A Tale of Two IPOs (In One Norwegian city)
Which company—a conventional shipping company or a ship leasing company—do you think raised more money from investors?
Shipping and stocks have an on-again, off-again relationship. Lately, it’s in the “off-again” status, with many shipping companies leaving stock exchanges. These shipping companies typically depart when large private investors (and often company insiders) bid to buy all the outstanding shares.
But this one-way tide pulling companies away from public markets suddenly reversed with not one, but two, shipping initial public offerings (IPOs) in Oslo in March 2026.

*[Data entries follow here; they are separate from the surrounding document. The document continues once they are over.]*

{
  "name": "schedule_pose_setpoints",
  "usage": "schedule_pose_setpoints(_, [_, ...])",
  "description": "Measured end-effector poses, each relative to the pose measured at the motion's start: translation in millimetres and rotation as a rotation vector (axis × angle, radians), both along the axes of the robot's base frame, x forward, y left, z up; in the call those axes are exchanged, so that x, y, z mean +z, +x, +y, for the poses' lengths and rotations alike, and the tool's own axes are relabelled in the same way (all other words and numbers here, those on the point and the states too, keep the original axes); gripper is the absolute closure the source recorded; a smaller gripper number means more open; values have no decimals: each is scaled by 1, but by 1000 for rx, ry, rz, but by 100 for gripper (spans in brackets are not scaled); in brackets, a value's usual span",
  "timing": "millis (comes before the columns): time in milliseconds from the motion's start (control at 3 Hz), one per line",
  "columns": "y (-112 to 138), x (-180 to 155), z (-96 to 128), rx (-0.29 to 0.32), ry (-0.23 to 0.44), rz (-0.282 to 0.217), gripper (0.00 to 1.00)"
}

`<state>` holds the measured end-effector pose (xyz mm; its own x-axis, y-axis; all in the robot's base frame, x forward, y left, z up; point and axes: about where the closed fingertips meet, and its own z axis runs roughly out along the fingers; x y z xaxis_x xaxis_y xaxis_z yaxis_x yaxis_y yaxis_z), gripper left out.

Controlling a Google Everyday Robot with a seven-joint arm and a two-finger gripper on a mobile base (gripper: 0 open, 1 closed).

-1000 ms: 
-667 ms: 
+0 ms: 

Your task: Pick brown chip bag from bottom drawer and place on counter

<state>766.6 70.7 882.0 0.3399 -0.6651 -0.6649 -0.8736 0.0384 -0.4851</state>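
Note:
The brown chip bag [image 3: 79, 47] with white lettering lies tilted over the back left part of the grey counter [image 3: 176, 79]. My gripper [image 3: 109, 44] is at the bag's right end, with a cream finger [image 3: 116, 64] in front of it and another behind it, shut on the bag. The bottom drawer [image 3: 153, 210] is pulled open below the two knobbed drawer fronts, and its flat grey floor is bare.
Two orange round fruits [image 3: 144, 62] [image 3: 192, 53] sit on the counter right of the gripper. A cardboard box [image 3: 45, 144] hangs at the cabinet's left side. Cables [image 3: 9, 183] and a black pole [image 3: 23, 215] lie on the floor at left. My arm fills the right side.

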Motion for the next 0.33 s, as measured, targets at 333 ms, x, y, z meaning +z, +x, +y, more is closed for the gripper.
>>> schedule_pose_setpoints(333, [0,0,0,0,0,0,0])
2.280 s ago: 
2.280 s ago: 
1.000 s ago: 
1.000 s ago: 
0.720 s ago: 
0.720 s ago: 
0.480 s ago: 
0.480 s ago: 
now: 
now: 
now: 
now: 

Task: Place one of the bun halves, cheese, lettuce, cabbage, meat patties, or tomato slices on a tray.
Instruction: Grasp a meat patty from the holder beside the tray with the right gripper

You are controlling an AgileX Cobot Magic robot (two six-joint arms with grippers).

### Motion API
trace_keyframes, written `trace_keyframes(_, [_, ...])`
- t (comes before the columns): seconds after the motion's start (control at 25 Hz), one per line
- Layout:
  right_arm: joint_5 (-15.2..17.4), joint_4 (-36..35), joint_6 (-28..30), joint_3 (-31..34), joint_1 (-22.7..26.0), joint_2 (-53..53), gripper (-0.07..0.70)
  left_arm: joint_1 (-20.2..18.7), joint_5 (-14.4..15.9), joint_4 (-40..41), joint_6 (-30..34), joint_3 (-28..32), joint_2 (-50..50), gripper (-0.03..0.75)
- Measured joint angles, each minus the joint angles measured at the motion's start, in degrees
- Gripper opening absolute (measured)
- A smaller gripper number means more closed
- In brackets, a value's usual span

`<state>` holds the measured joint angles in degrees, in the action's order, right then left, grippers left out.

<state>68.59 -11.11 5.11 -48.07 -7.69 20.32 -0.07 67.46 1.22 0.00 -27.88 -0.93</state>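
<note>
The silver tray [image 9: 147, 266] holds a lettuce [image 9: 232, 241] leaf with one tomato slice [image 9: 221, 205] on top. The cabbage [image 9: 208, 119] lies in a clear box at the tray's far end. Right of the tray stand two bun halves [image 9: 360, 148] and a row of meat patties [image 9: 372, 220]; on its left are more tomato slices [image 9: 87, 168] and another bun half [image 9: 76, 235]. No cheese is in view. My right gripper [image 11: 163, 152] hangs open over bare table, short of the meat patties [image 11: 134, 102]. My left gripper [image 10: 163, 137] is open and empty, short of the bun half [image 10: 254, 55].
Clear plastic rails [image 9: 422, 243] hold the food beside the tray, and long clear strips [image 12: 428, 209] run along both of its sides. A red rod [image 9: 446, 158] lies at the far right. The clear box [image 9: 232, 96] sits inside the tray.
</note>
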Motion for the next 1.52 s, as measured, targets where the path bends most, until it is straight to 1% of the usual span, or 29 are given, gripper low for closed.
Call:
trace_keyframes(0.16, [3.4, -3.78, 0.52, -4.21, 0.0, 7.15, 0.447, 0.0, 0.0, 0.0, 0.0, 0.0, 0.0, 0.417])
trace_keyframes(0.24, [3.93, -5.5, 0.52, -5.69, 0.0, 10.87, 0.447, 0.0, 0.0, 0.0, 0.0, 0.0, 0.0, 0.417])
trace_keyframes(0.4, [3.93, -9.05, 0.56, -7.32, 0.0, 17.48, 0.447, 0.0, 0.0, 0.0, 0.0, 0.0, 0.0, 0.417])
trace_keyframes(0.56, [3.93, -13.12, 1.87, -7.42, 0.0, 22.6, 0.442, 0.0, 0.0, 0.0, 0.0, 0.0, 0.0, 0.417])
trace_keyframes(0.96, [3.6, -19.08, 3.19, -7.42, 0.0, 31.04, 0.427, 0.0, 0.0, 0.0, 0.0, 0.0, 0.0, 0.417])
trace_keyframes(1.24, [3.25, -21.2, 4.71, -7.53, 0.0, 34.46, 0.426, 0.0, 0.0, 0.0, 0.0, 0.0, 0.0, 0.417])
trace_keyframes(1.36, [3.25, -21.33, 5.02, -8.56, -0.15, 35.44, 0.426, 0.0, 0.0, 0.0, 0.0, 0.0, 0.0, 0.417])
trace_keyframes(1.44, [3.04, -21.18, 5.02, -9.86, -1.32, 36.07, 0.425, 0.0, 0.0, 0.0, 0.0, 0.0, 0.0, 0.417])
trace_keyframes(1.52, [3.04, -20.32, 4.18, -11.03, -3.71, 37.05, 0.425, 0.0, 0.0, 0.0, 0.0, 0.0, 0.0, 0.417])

That said, these two companies’ strategies have little in common beyond their capital raise timing.
Company 1
Business model: Conventional shipping company
Fleet: Owns a fleet of oil tankers; has orders for new tankers (not yet built)
Competitors: Other shipping companies offering freight services to cargo customers
Company 2
Business model: Ship leasing company; provides financing solutions for other shipping companies
Fleet: Leases for multiple vessel types
Competitors: Commercial banks offering financing to shipping companies
Which company raised more money from investors?
Recent history would strongly suggest the ship leasing company raised more money than the conventional shipping company.
As we’ve discussed here on Freight + Fortune, most conventional public shipping companies trade at a discount to their net asset value (NAV), which means these companies’ liquidation value (what you’d be left with if you sold the fleet of vessels and paid off any outstanding debt) is higher than the valuation of the company itself, based on its market capitalization (share price multiplied by number of shares outstanding).
Poor valuation metrics lead to a vicious cycle where shipping companies don’t want to go public, since they’d immediately see the values of their fleet written down. So investors are skeptical to commit their capital knowing that there isn’t a reliable “floor” to underwrite their investment.
On the other hand, ship leasing—and ship finance—more broadly has seen a surge of interest amongst institutional investors as “private credit” has become the in-vogue asset class.
Banks that predominantly lent to shipowners withdrew from the space as their regulatory burdens increased. Non-bank finance providers (leasing companies, private credit funds, etc.) stepped in to fill the gap.
Non-bank finance providers can earn an attractive return on their capital with the protection of knowing that, if the shipping company should fail to make their payments on time, they can step in and seize the underlying collateral (which, for the purposes of this post, is a ship).
There was a clear rule of thumb as tanker earnings began to strengthen—and then war broke out in the Middle East.
Tanker earnings went parabolic, with stocks switching from trading at a discount to a premium over their NAV.
The broader private credit narrative that bolstered the capital raising of ship finance providers began showing cracks.
Auto-parts companies in the U.S. that had taken on a lot of debt from “non-bank” lenders fell into bankruptcy.
Investors started trying to pull their capital out of private credit funds, for fear that they could find themselves exposed to the next blow-up.
But this overarching story doesn’t translate over to the shipping industry.
Vessel owners, after enjoying record-high earnings, are awash in cash and have very little need to finance. This has led to a situation where both the supply and demand for non-bank capital in shipping has been slowing down.
So—within the current Middle East war context—which company raised more money from investors?
Company 1 (conventional shipping company Capital Tankers, sponsored by Evangelos Marinakis’ Capital Maritime) raised more than $500 million and Company 2 (ship leasing company Pelagic Credit, sponsored by the Abou Mehri and Hartmann families’ Pelagic Partners), raised $75 million.
While Capital Tankers is the capital raise winner, the biggest winner might be the Oslo stock exchange: the new home for both of these companies’ shares…despite the fact neither company is headquartered in Norway.